The 1997 NCAA basketball tournament was the 73rd season in the Philippine National Collegiate Athletic Association (NCAA). The season opened on August 2 at the Araneta Coliseum and ended on October 6 with the San Sebastian Stags winning their fifth straight championship in the Seniors division.

This was the first-ever final four semifinals.

Seniors' tournament

Elimination round

Bracket

Stepladder semifinals
Both rounds are straight knockout matches.

First round 

Letran Knights beat Mapua Cardinals, 68–57, on October 1, in the first of two knockout matches to determine defending champion San Sebastian College's finals opponent.

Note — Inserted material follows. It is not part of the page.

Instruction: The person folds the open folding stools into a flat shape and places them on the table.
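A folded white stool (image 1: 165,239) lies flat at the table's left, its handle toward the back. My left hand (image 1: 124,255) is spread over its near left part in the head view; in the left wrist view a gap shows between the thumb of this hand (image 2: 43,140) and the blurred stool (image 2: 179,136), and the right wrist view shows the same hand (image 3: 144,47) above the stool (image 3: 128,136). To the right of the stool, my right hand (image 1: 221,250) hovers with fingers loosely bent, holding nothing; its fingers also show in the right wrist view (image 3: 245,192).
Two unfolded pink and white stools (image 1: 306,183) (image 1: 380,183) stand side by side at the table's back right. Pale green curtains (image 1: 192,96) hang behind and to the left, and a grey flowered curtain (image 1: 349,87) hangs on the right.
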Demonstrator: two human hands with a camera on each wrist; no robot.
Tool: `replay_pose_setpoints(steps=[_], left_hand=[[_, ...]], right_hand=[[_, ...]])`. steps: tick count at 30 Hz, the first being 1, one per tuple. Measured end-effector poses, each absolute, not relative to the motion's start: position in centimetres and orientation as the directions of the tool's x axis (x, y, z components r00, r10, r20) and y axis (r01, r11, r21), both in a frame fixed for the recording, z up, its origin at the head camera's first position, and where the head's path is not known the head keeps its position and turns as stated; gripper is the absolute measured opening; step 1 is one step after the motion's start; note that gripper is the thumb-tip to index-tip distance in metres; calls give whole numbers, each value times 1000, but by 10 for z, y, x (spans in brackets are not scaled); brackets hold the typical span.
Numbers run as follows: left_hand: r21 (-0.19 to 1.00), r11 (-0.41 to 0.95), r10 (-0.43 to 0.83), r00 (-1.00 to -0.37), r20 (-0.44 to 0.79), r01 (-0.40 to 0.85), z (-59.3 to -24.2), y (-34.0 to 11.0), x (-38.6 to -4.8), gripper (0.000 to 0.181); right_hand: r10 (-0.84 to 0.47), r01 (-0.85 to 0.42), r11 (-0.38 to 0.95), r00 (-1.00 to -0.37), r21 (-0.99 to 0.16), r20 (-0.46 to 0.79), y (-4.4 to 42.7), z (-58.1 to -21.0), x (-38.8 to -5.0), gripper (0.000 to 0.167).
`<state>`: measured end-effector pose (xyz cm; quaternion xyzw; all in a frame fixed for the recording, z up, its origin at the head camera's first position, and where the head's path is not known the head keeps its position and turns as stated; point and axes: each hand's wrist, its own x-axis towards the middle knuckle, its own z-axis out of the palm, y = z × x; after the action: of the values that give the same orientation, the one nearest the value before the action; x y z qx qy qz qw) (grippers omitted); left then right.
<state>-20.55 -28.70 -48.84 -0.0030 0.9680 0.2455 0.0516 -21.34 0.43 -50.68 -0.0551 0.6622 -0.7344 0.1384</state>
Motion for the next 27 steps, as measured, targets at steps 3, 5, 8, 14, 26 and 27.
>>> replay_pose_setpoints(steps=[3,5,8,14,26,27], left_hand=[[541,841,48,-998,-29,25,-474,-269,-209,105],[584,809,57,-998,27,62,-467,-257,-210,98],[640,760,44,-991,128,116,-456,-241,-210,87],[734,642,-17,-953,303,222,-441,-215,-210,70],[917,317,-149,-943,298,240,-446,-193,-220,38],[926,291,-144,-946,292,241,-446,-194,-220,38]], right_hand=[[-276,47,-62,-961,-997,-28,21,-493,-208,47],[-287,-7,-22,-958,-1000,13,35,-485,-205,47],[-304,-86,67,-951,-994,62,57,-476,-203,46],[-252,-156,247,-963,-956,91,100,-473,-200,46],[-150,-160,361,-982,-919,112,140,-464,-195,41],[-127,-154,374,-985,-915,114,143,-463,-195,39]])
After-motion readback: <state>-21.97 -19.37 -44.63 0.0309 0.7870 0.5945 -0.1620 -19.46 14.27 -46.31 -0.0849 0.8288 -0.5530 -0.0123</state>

The Stags completed a 12-game elimination round sweep to automatically clinch the first finals slot.

Second round 
San Beda Red Lions finished second and drew a bye; they defeated Letran Knights two nights later, 72–65, and arranged a title clash with San Sebastian Stags.

Finals
San Sebastian has the twice-to-beat advantage over San Beda, who only has to lose once to lose the series.

Game 1

Stags' Rommel Adducul capped another MVP season with 20 points and 16 rebounds while Jasper Ocampo and Ulysses Tanique sparked the Stags' breakaway 25–7 run in the final 15 minutes. San Sebastian won their fifth consecutive title and the school's ninth NCAA crown.